The steam-powered permeameter

Evelyn at Georneys is hosting this month’s Accretionary Wedge about seeing geology everywhere. As an example, she showed cute cats exposed to hideous tectonic arrangements. But where I live, tectonics are rather dull, limited to what happens when you remove several hundred to thousand metres of ice from the continent. Because I neither have a cat nor a sufficient amount of ice, and feared repercussions from animal protection groups, I turned to some other field of geology, hydrogeology (which I tend to see everywhere more often anyway).

(Edit 21.06.13 9:15: I added some photos.)

A sample of a porous medium.

A sample of a porous medium.

Italy is geologically very interesting, and so it is no wonder that the Italian pioneer of household high-pressure fluid dynamics, Desiderio La Pavoni, turned his attention to the basic law describing fluid flow in porous media (like aquifers) which had been discovered by the French engineer Henry Darcy in 1856:

[latexpage]

\[
Q = k_f A i
\]

where $Q$ is the flow through an area $A$ of a porous medium with hydraulic conductivity $k_f$ when a pressure (head) gradient $i$ is applied.
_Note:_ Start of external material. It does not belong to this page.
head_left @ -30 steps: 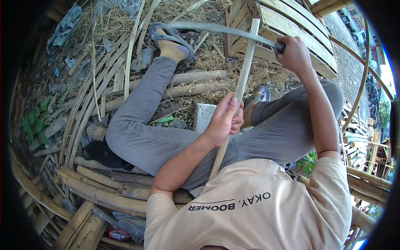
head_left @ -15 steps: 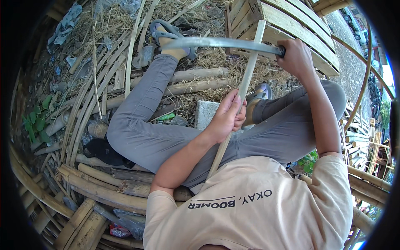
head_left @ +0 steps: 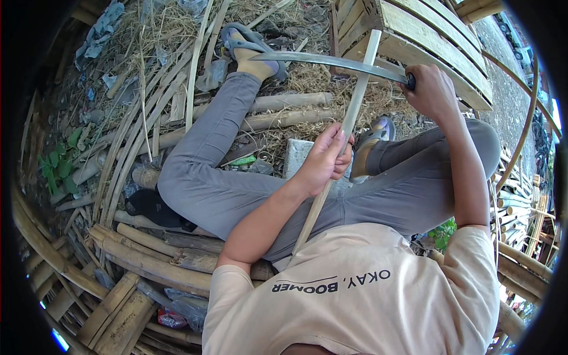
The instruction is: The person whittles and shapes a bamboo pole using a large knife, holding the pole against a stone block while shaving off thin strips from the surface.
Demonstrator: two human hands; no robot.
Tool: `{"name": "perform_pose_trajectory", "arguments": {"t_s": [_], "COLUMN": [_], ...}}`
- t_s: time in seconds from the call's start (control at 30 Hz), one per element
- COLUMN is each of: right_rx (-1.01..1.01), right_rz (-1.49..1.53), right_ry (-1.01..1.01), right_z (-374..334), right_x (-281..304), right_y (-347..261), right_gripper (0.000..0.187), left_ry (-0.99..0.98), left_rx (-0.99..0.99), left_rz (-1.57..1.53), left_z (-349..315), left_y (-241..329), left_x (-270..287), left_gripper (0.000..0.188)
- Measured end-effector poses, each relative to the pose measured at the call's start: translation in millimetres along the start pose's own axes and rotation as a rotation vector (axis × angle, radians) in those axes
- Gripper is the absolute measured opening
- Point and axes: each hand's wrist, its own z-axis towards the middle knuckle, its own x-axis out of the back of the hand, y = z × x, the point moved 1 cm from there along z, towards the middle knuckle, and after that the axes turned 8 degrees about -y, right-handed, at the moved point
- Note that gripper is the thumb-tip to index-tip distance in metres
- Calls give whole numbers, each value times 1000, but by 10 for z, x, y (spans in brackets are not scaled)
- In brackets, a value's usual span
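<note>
Grey long trousers (head_left: 204,183): one pair, two legs; the left is bent at the knee with the shin reaching forward, the right is folded more tightly, its foot nearer the lap.
Beige short-sleeved T-shirt (head_left: 378,322): one, with dark lettering across it.
Pale slatted wooden crate (head_left: 435,53): one, on the ground ahead of the right hand.
Long bamboo-like strip, pale and flat (head_left: 353,107): one in hand, standing at a slant from the lap, its lower end by the shirt, its upper end near the crate. It looks straight, narrow and smooth, with a squared top.
Curved steel blade with a black handle (head_left: 322,60): one, slim and gently bowed, tip toward the left foot; it crosses the strip's upper part, and whether the edge bites cannot be told.
Brown round bamboo poles (head_left: 293,102): two lie side by side between the feet.
Hands: two. The left hand (head_left: 325,155) has its fingers wrapped firmly round the strip's middle, thumb along it; the right hand (head_left: 432,92) has its fingers curled tightly round the handle.
Grey rough block (head_left: 297,155): one, just beyond the left hand.
Grey-blue strapped sandals (head_left: 251,42): two, one per foot.
</note>
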Motion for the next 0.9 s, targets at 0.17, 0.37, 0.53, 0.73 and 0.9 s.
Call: {"name": "perform_pose_trajectory", "arguments": {"t_s": [0.17, 0.37, 0.53, 0.73, 0.9], "right_rx": [6, 53, 104, 106, 27], "right_rz": [-7, 5, 39, -37, -25], "right_ry": [-59, -29, -62, -41, -165], "right_z": [-36, -114, 6, 11, -82], "right_x": [44, 239, 355, 305, 315], "right_y": [-17, 58, -7, -116, -149], "right_gripper": [21, 24, 29, 33, 34], "left_ry": [-7, 42, 43, 36, 7], "left_rx": [4, 32, -17, -33, 32], "left_rz": [41, 143, 93, 133, 81], "left_z": [11, -93, -144, -228, -213], "left_y": [58, 121, 183, 183, 173], "left_x": [26, -181, -158, -135, -73], "left_gripper": [21, 20, 22, 23, 23]}}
The problem is to find $k_f$.

For this, let me introduce the steam-powered permeameter (SPP):

The La Pavoni Europiccola steam-powered permeameter.

The La Pavoni Europiccola steam-powered permeameter.

With measurements from my permeameter and additional data from a relevant institution, it is easy to evaluate the data from a typical sample:

  • Gradient $i$ is change of head along flow path.
    • Length of flow path (thickness of sample) $l = 7\,\textrm{mm}$
    • In the chamber, there’s a pressure of $p \approx 9\,\textrm{bar}$, expressed as head in water colum $h_1 \approx 90\,\textrm{m}$. Outside is atmospheric pressure, $h_2 \approx 10\,\textrm{m}$

    Thus, the gradient is $i = \frac{h_2 - h_1}{l} \approx 11000$, which is rather large compared to natural hydrogeologic conditions…

  • Diameter of the sample: 50 mm; area $A = 0.00196\,\textrm{m}^2$
  • For best (i.e. tastiest) results, 25 ml of fluid should pass the apparatus in 25 s: $Q = 10^{-6}\,\textrm{m}^3/\textrm{s}$.

The permeameter analysis is running. Process water is disposed of in a special vessel.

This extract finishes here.